• What the task requires
Give the data again exactly, stopping after the "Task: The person" line.

++++ Supplied information ++++

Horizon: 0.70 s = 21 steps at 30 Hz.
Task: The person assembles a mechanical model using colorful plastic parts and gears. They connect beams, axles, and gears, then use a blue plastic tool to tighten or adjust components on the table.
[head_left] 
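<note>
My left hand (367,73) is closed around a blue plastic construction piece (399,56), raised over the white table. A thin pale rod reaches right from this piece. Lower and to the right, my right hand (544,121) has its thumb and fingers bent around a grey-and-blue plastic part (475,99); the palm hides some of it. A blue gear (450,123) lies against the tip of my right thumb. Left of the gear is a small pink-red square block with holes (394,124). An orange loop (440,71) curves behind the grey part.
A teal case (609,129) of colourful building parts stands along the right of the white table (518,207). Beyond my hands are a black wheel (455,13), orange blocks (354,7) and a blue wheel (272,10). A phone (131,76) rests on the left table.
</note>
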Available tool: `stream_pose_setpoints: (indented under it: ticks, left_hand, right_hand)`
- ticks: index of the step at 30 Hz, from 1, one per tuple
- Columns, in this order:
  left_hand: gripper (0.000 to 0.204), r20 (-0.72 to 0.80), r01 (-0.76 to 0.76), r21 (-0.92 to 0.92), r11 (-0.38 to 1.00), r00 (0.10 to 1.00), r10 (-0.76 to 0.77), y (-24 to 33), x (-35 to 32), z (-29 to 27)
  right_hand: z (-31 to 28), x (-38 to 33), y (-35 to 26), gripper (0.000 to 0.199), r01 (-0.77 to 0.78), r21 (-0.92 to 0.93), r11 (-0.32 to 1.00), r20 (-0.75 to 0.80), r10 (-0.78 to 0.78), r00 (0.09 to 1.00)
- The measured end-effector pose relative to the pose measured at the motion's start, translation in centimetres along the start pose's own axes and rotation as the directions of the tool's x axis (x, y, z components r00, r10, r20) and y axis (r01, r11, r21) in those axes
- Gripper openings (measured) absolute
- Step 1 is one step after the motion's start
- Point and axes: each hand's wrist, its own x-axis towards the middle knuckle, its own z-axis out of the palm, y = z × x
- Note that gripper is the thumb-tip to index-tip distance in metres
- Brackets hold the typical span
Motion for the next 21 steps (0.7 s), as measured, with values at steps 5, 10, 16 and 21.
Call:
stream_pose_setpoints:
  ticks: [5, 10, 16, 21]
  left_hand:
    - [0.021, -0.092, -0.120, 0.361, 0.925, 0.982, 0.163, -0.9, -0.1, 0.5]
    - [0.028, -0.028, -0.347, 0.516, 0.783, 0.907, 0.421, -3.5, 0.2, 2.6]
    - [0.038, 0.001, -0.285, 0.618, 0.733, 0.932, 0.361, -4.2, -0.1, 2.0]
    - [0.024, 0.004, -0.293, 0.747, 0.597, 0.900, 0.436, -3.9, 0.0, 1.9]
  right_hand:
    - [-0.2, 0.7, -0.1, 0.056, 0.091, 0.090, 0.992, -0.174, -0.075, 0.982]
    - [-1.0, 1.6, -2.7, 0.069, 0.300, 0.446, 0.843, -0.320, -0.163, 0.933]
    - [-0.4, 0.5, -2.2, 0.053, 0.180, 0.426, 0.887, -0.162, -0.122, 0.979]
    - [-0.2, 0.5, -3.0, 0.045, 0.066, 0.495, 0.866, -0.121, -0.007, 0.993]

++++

• Solution for this problem
Horizon: 0.70 s = 21 steps at 30 Hz.
Task: The person assembles a mechanical model using colorful plastic parts and gears. They connect beams, axles, and gears, then use a blue plastic tool to tighten or adjust components on the table.

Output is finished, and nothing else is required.